Droit de réponse de Sani Mouhamadou : une clarification nécessaire face aux allégations erronées

Un droit de réponse pour rétablir les faits : Sani Mouhamadou dément formellement toute implication de Maxime Eko Eko

Me Mélissa Nyoth, avocate au Barreau du Cameroun, a rendu public un droit de réponse au nom de son client, Sani Mouhamadou, suite à un communiqué récent qui l’impliquait indirectement dans une polémique.

Dans ce document, l’avocat précise que Sani Mouhamadou n’a jamais mentionné le nom de Maxime Eko Eko Léopold dans son communiqué initial. Ce dernier visait uniquement à rétablir la vérité après la diffusion de vidéos controversées les 24 et 25 juillet 2026.

L’affaire prend une tournure juridique, avec des accusations de diffamation portées par Sani Mouhamadou si les allégations ne sont pas retirées sous 48 heures.

 

Les faits contestés et la réponse de Sani Mouhamadou

Le communiqué initial de Sani Mouhamadou évoquait la Direction Générale de la Recherche Extérieure (DGRE) comme l’une des institutions camerounaises ayant sollicité ses services et son réseau en 2020. Une affirmation démentie par les avocats de Maxime Eko Eko, qui affirment que c’est ce dernier qui aurait contacté Sani Mouhamadou en premier.

Sani Mouhamadou conteste ces allégations et rappelle que Maxime Eko Eko Léopold l’a effectivement contacté par messagerie le 1er février 2020, avec une demande d’assistance : « J’ai urgemment besoin de votre aide ». Cette preuve écrite, selon lui, confirme l’antériorité de sa démarche.

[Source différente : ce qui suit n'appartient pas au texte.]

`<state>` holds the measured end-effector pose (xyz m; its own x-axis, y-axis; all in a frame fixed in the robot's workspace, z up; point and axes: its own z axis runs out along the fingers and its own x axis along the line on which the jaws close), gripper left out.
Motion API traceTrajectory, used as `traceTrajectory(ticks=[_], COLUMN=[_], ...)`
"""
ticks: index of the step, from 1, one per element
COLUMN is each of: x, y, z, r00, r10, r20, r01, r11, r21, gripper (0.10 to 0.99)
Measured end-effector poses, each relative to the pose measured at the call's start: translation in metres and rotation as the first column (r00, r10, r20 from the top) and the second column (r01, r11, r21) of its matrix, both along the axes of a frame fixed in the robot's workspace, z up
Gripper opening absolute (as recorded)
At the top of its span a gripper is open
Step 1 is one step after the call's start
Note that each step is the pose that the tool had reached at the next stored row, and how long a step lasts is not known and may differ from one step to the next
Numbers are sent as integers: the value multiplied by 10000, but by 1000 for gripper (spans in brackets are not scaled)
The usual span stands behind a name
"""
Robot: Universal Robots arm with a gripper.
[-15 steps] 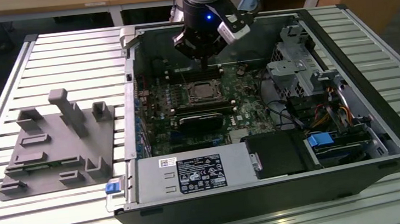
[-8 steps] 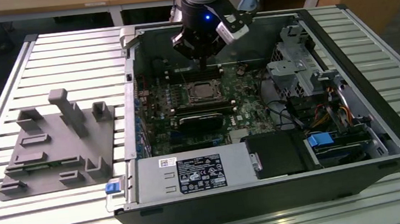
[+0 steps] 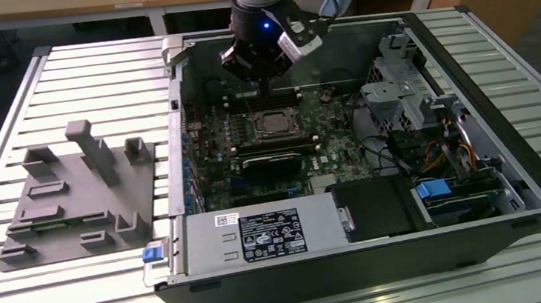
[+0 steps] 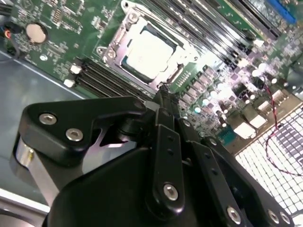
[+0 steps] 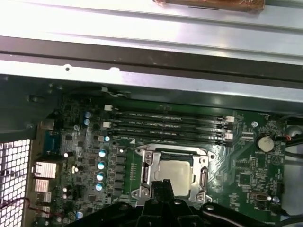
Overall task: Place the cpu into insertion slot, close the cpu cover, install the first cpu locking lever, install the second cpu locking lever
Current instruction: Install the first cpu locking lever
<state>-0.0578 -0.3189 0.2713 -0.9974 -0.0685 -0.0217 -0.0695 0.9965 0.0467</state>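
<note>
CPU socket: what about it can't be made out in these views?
First wrist view: the tool hides one edge of the cover, so levers there are unseen.
Second wrist view: the tool blocks the cover's corner nearest it.
Exterior view: the cpu is too small to tell if levers are latched.

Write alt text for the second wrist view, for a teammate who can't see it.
The black gripper looms in the foreground, its tip at the edge of the insertion slot on the green motherboard. The silver cpu lies in it, with the metal cpu cover framing it.
</note>
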Motion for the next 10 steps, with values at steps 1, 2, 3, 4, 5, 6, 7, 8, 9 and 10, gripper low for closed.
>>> traceTrajectory(ticks=[1,2,3,4,5,6,7,8,9,10], x=[-25,-51,-81,-111,-139,-161,-186,-201,-214,-236], y=[2,3,3,3,3,3,3,3,5,8], z=[-4,-15,-29,-43,-53,-59,-63,-68,-71,-74], r00=[10000,10000,10000,10000,10000,10000,10000,10000,10000,10000], r10=[-19,-23,-23,-23,-24,-23,-24,-24,-24,-27], r20=[-1,-1,-2,-1,-1,-1,-1,-1,-1,0], r01=[19,23,23,23,24,23,24,24,24,27], r11=[10000,10000,10000,10000,10000,10000,10000,10000,10000,10000], r21=[-2,-2,-2,-1,-2,-2,-2,-1,-1,-2], gripper=[106,106,106,106,106,106,106,106,106,106])
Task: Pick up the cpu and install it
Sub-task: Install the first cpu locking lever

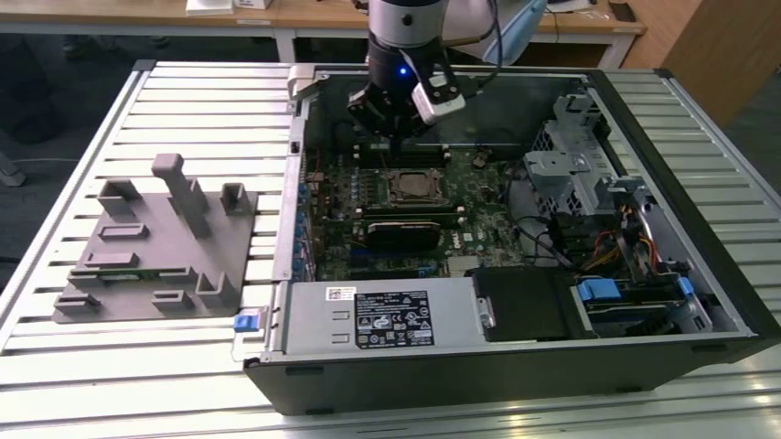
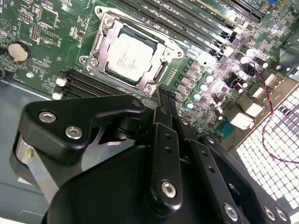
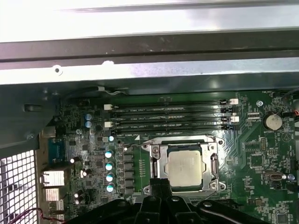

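The cpu [image 2: 127, 58], a small square chip with a pale silvery top, lies flat inside the metal-rimmed socket frame [image 2: 100, 44] on the green motherboard. It shows in both wrist views [image 3: 186, 168] and in the exterior view [image 1: 411, 186]. My gripper [image 2: 161, 93] hangs just above the board, beside the socket's edge nearest the memory slots. Its black fingers [image 3: 161, 184] are pressed together with nothing between them. In the exterior view the gripper [image 1: 388, 137] sits inside the open computer case, just behind the socket.
Black memory slots [image 3: 170, 119] run beside the socket. The case wall [image 3: 140, 70] stands close behind them. A grey moulded tray [image 1: 159, 247] lies on the slatted table at the exterior view's left. A power supply [image 1: 379, 315] and drive cage [image 1: 586, 183] fill the case's front and right.
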You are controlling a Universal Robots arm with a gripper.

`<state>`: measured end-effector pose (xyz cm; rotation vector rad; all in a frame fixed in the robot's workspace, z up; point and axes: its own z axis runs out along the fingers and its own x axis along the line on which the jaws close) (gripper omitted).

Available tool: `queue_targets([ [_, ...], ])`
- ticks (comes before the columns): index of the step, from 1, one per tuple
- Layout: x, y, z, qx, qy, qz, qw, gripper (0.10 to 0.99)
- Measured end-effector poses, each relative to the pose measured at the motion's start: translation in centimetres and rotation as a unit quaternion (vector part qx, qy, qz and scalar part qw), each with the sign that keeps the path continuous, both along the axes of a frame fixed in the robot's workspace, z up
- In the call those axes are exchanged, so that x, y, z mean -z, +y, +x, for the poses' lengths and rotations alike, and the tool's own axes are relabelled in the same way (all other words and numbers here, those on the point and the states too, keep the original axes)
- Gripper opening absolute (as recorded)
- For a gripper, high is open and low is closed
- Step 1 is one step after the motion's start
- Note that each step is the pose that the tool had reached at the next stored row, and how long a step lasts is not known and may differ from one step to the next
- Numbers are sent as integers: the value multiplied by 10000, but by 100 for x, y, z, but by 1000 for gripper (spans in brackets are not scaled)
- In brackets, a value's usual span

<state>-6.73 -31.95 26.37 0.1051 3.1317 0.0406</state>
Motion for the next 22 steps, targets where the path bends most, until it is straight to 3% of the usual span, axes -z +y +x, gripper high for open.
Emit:
queue_targets([
  [8, 0, 0, -69, -3, -58, 0, 10000, 118],
  [22, 7, 7, -284, -32, -65, 4, 10000, 118],
])
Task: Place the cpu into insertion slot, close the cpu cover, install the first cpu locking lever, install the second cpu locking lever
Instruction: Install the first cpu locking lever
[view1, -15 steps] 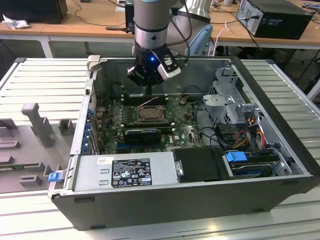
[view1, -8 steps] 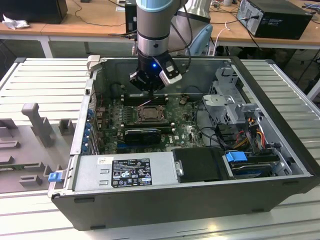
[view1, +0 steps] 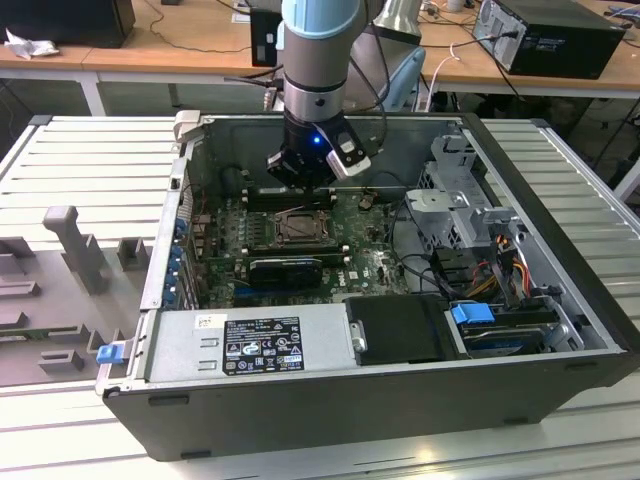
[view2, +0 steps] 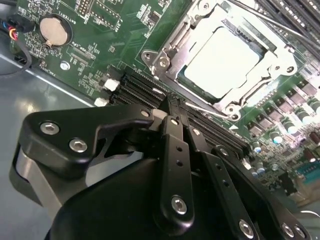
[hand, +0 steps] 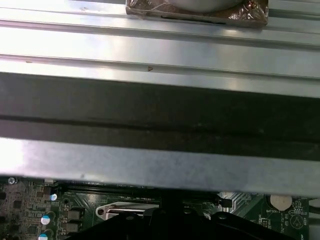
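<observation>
Second wrist view: closed, empty tool just beside seated cpu.

Open case lying on the worktop. The board lies on the case floor, with the slot near the board's middle. The cpu sits in the slot under the closed cover. The gripper hangs just behind the slot. The power unit stands before the slot; the drive cage is at its exterior-view right.
</observation>
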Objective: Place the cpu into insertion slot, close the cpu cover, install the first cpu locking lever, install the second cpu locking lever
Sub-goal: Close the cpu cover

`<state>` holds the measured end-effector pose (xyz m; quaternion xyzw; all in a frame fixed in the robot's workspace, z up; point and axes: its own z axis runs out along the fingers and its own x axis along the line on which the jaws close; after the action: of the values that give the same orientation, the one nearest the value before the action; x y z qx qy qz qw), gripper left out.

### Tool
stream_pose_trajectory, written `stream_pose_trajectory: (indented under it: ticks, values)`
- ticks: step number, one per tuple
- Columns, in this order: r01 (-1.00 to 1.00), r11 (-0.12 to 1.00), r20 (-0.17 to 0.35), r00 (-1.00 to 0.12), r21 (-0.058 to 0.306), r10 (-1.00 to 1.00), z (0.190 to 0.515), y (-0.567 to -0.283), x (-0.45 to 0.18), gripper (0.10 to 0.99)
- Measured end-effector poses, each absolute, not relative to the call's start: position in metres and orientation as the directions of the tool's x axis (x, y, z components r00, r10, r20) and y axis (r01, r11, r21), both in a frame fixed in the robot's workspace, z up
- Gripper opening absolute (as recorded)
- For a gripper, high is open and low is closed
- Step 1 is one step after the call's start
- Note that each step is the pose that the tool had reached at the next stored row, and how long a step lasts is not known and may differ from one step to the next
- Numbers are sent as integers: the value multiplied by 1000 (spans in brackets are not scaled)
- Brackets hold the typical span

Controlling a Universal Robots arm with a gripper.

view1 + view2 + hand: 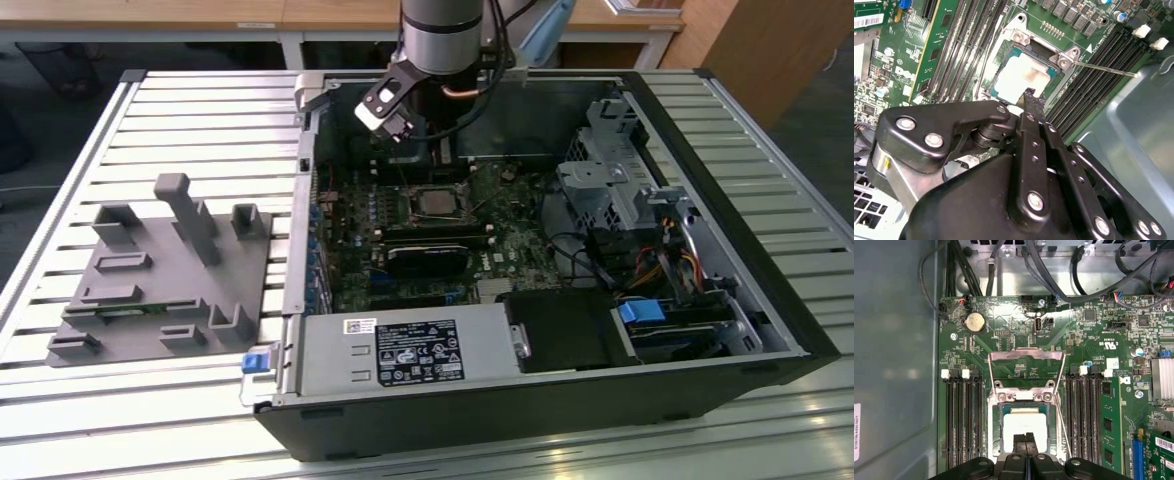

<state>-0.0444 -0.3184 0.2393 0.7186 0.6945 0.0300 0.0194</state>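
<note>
The pincer [1026,438] is clenched, its tips pressed together and grasping nothing, just at the edge of the cpu [1025,421]. The cpu lies flat in the insertion slot [1000,432]. The cpu cover [1026,354] is folded back, open. I judge the placing as done; closing calls for pushing this frame down over the chip.

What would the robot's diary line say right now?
gripper shut at chip edge | chip in socket | cover open
</note>
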Motion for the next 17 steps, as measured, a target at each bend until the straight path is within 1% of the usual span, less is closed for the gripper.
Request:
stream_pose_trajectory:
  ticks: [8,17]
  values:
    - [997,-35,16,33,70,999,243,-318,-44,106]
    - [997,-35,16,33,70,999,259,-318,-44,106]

Il souligne également que ses compétences sont certifiées par l’Institut des Hautes Études de Défense Nationale, renforçant ainsi la légitimité de ses interventions.

Une démarche amiable sans réponse

Dès la découverte du communiqué litigieux, Sani Mouhamadou a tenté une approche informelle pour corriger l’erreur, mais sans succès. Face à cette situation, il se dit contraint de défendre son honneur et sa réputation professionnelle.

Il exige le retrait immédiat du communiqué sous 48 heures, sous peine de poursuivre Maxime Eko Eko Léopold pour diffamation et de produire les preuves en sa possession.

 

Une expertise reconnue et une réputation à préserver

Sani Mouhamadou insiste sur l’importance de préserver l’intégrité de son parcours professionnel, marqué par une expertise certifiée. Il rappelle que les accusations portées à son encontre sont infondées et non étayées par des éléments concrets.

Son avocat, Me Mélissa Nyoth, conclut en réaffirmant la nécessité de rétablir la vérité et de protéger la réputation de son client contre toute atteinte injustifiée.